- _What you need to do_: Everything from the first line of the material below through the line containing "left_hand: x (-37" is to be printed exactly, and nothing more.

- _Source data_:
--------------------

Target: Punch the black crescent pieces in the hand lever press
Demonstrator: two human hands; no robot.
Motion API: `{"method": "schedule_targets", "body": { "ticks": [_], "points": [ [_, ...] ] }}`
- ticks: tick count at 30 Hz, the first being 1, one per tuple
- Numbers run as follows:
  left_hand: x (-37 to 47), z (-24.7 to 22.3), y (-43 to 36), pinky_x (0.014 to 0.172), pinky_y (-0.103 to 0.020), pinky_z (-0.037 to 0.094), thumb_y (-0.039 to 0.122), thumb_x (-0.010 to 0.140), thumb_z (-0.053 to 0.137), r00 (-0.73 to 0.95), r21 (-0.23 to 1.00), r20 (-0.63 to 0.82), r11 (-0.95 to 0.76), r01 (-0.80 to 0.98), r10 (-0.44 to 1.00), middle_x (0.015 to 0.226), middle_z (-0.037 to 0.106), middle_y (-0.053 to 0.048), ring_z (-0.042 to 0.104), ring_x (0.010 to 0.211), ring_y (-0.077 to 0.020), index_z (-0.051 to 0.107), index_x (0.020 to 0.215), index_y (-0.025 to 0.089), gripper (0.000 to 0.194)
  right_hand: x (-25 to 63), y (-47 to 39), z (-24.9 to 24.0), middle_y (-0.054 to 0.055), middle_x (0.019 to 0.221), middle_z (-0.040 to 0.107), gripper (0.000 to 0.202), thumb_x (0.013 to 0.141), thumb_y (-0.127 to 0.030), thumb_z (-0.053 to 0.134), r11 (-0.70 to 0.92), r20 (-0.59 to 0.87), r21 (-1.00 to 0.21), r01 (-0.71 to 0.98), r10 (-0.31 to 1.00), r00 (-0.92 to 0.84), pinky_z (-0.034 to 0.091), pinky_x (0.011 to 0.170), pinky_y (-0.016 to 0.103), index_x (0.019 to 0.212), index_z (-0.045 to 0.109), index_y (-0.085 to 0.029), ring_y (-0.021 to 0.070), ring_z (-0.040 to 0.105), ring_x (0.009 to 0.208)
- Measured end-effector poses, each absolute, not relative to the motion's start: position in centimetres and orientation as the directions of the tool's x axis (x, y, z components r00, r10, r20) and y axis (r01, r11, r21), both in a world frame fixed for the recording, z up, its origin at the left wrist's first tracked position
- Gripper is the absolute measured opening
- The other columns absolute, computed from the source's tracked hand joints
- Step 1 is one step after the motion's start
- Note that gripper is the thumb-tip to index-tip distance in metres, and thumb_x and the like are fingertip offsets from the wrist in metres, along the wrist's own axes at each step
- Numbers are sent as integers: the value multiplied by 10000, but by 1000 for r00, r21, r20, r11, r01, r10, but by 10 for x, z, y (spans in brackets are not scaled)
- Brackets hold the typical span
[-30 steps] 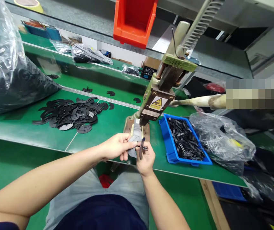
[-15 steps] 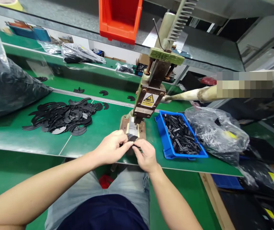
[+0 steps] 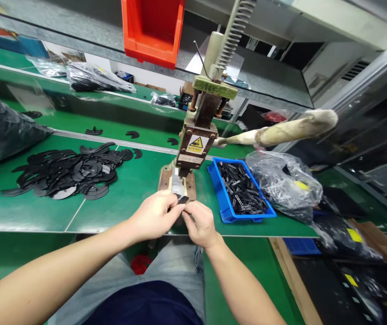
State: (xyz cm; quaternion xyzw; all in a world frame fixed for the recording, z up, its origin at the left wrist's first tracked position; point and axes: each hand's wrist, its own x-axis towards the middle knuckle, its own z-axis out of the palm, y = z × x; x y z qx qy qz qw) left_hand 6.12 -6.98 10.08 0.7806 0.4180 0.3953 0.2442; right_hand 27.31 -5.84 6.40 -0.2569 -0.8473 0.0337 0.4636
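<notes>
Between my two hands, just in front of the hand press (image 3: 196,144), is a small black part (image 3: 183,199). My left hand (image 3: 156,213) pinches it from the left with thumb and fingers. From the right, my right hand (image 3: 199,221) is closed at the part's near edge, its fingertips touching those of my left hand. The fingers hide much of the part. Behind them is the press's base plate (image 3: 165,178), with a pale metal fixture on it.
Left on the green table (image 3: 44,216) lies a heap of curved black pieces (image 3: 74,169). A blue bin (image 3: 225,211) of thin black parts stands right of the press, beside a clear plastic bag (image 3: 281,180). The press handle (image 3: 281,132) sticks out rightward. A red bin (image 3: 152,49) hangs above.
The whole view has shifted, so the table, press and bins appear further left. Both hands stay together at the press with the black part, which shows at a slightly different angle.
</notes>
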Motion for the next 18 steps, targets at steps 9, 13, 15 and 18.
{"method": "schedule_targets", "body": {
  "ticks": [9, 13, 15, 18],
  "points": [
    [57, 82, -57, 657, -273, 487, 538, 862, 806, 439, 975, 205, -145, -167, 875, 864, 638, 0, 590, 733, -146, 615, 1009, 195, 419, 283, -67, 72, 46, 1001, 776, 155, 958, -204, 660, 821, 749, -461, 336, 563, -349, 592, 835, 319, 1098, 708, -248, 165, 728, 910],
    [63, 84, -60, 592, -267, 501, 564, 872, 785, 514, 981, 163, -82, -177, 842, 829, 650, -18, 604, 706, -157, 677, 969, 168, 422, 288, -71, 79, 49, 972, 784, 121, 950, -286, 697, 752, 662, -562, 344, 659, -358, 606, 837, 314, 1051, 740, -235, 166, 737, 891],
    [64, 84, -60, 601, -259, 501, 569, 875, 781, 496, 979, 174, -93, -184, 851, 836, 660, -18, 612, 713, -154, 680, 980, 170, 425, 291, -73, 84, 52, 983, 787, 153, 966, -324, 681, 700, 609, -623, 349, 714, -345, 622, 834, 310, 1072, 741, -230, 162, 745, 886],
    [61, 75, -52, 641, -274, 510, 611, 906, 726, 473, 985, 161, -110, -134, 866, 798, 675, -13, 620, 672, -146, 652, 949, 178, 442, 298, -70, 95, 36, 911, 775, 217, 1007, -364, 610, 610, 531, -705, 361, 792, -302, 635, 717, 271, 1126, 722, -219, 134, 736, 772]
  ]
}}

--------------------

- _Answer to this problem_:
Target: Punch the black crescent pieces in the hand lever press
Demonstrator: two human hands; no robot.
Motion API: `{"method": "schedule_targets", "body": { "ticks": [_], "points": [ [_, ...] ] }}`
- ticks: tick count at 30 Hz, the first being 1, one per tuple
- Numbers run as follows:
  left_hand: x (-37 to 47), z (-24.7 to 22.3), y (-43 to 36), pinky_x (0.014 to 0.172), pinky_y (-0.103 to 0.020), pinky_z (-0.037 to 0.094), thumb_y (-0.039 to 0.122), thumb_x (-0.010 to 0.140), thumb_z (-0.053 to 0.137), r00 (-0.73 to 0.95), r21 (-0.23 to 1.00), r20 (-0.63 to 0.82), r11 (-0.95 to 0.76), r01 (-0.80 to 0.98), r10 (-0.44 to 1.00), middle_x (0.015 to 0.226), middle_z (-0.037 to 0.106), middle_y (-0.053 to 0.048), ring_z (-0.042 to 0.104), ring_x (0.010 to 0.211), ring_y (-0.077 to 0.020), index_z (-0.051 to 0.107), index_x (0.020 to 0.215), index_y (-0.025 to 0.089), gripper (0.000 to 0.194)

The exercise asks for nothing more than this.